À son retour à Kinshasa le mardi 23 juin, le ministre a indiqué que les discussions ont porté sur plusieurs techniques modernes de production de poissons, notamment l’élevage en bacs hors sol, l’utilisation de cages flottantes et l’exploitation d’étangs piscicoles. Ces méthodes sont déjà utilisées en Europe ainsi que dans certains pays africains.

Selon Jean-Pierre Tshimanga, cette première rencontre visait à explorer les possibilités de renforcer la pisciculture en RDC, un secteur qui reste encore peu développé malgré l’abondance des ressources en eau du pays.

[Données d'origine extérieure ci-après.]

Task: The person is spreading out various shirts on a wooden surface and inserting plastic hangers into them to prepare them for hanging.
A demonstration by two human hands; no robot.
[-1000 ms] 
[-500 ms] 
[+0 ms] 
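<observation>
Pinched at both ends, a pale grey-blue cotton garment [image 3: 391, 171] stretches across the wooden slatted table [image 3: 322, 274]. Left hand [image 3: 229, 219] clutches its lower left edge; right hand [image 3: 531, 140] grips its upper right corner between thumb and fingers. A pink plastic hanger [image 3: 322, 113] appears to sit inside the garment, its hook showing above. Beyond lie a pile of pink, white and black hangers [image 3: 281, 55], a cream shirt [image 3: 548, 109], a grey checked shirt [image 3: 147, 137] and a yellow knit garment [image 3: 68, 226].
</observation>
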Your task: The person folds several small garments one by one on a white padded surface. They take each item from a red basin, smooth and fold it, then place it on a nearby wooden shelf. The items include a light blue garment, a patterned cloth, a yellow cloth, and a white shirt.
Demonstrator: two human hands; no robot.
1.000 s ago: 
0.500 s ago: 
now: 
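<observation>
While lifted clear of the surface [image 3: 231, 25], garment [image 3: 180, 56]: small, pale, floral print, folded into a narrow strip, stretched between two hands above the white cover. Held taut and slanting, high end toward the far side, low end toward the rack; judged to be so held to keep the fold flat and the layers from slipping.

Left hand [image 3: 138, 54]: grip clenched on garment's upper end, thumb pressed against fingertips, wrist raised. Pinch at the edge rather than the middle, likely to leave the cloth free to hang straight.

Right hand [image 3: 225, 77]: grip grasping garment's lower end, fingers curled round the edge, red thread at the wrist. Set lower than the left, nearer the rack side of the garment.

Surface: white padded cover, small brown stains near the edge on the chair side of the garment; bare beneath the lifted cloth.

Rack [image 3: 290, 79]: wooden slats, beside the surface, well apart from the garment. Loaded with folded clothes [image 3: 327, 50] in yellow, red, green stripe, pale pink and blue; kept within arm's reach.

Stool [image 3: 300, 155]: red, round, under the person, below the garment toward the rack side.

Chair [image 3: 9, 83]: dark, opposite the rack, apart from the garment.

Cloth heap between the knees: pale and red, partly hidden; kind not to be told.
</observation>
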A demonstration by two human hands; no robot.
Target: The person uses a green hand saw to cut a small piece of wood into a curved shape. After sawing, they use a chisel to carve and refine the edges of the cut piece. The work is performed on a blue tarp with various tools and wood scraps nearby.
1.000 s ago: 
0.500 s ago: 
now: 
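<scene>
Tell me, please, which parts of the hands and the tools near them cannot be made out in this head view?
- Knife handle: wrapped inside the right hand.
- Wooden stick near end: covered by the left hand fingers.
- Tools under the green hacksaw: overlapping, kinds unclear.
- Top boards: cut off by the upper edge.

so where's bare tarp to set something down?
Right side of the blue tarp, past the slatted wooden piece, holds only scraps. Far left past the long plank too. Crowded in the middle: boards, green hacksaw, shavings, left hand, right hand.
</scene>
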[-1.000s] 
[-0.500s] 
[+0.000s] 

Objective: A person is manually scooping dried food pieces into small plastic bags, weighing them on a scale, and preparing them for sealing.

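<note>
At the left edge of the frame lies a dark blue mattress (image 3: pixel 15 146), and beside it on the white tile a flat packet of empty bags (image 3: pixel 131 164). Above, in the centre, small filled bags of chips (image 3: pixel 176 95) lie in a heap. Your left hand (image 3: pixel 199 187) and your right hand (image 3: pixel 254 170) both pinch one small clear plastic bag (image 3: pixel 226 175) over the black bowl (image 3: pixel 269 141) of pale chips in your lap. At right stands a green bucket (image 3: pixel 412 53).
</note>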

Le projet se trouve encore à une phase préliminaire. Une mission composée d’experts français et angolais devrait prochainement se rendre en RDC afin d’identifier des sites propices aux investissements et d’évaluer les conditions techniques nécessaires à la mise en œuvre du projet.

Présent dans plus de quarante pays, le groupe TPF est spécialisé dans l’ingénierie, les infrastructures, l’énergie, l’eau et le bâtiment. Son expérience dans le domaine piscicole pourrait contribuer à moderniser la production locale de poissons.

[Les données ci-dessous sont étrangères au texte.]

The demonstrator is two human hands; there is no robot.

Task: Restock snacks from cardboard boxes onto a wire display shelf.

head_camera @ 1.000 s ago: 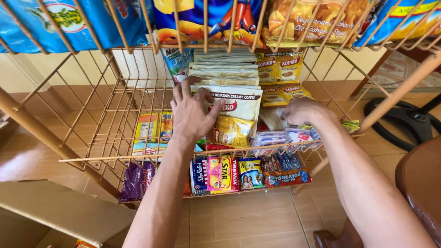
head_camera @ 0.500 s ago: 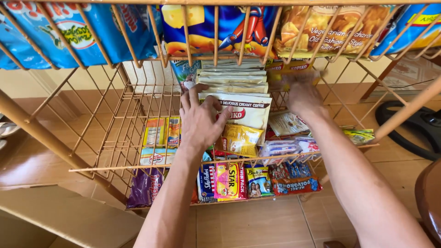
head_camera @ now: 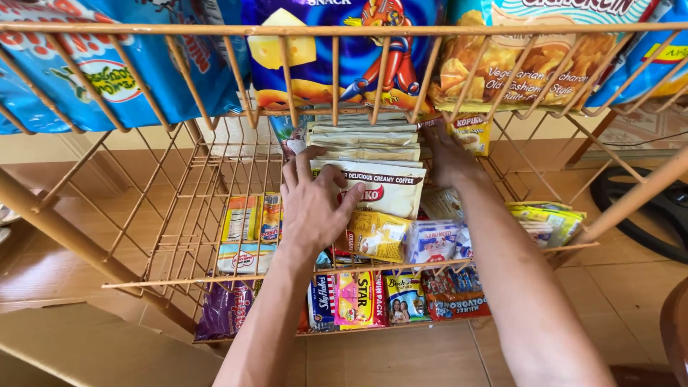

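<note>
Left hand (head_camera: pixel 313 204) lies spread, palm down, on the row of cream coffee sachets (head_camera: pixel 373 161) standing in the wire rack's (head_camera: pixel 179 208) middle shelf, thumb hooked at the front pack, pressing rather than gripping. Right hand (head_camera: pixel 446 154) reaches behind toward the yellow coffee packets (head_camera: pixel 469 132); whether it grips cannot be told. These sachets look light, limp and slick, best pinched together by their top edges.

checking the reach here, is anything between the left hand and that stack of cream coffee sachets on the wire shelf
Nothing visible: the left hand already rests against the front cream sachet, fingers on its left edge.
</note>
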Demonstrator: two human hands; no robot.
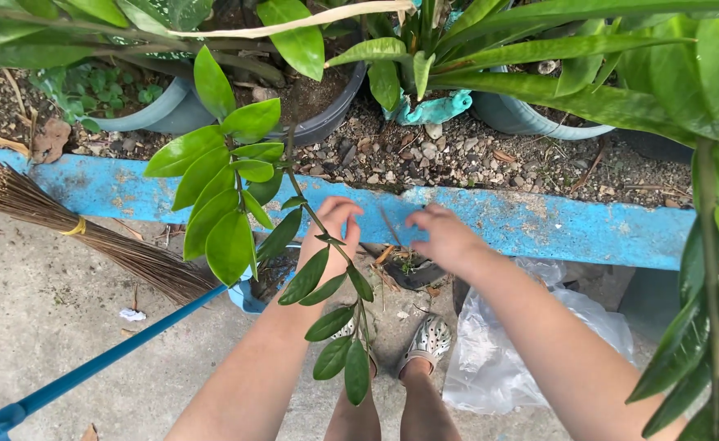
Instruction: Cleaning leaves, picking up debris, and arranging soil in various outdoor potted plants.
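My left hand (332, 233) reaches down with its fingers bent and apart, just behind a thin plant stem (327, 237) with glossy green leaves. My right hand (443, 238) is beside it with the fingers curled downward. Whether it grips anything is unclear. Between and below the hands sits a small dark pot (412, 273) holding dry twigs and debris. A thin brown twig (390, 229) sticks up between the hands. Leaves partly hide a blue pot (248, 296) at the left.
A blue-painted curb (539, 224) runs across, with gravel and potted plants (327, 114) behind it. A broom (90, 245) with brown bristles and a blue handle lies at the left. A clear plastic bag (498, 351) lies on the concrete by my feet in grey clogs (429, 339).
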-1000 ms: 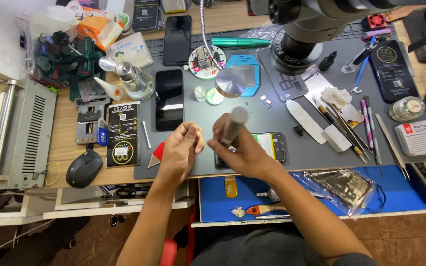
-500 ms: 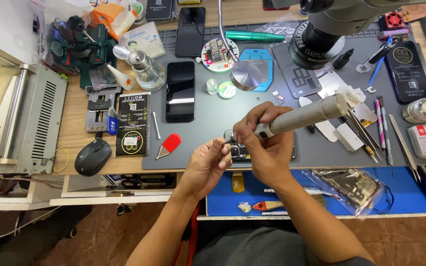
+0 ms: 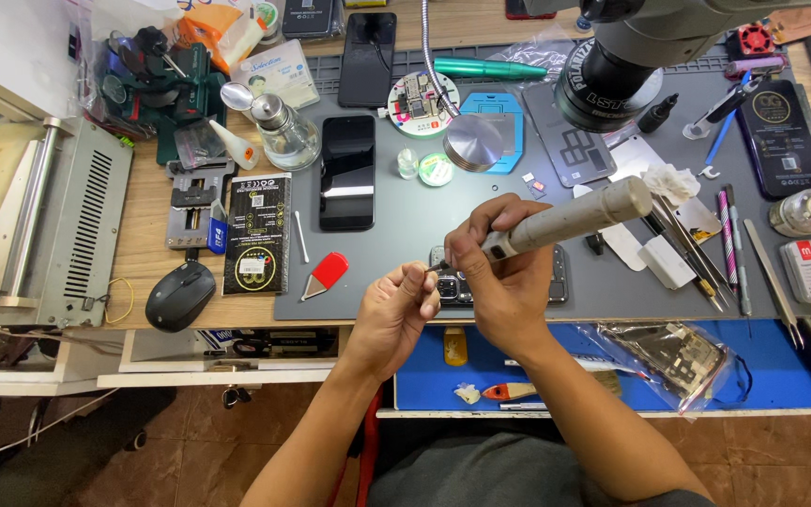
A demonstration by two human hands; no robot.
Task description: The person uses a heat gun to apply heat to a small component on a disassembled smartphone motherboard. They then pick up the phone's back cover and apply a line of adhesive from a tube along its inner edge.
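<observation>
My right hand [image 3: 499, 272] grips a thick grey electric screwdriver [image 3: 570, 218], its body slanting up to the right and its thin bit pointing left. My left hand [image 3: 396, 305] pinches the tip of that bit between thumb and fingers. Under both hands a dark phone [image 3: 556, 282] lies flat on the grey work mat [image 3: 377, 258], mostly hidden by my right hand.
On the mat lie another black phone [image 3: 346, 172], a red pry tool [image 3: 326, 275], tweezers and picks [image 3: 706, 253] and a microscope head [image 3: 612, 66]. A black mouse [image 3: 179, 295], glass bottle [image 3: 283, 131] and grey machine [image 3: 49, 225] sit left. A bagged part [image 3: 673, 352] lies on the blue tray.
The screwdriver has swung from upright to slanting right. My left hand has moved onto the bit's tip. The view has shifted slightly.
</observation>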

Les autorités congolaises espèrent qu’un tel partenariat permettra d’accroître l’offre de poissons sur le marché national, de réduire les importations de produits halieutiques et de créer de nouvelles opportunités d’emploi, particulièrement dans les zones rurales.

En RDC, la pisciculture est principalement pratiquée de manière extensive et se heurte à plusieurs difficultés, notamment le manque d’alevins de qualité, l’insuffisance d’aliments pour poissons, le faible accès aux financements ainsi que le déficit d’encadrement technique des producteurs.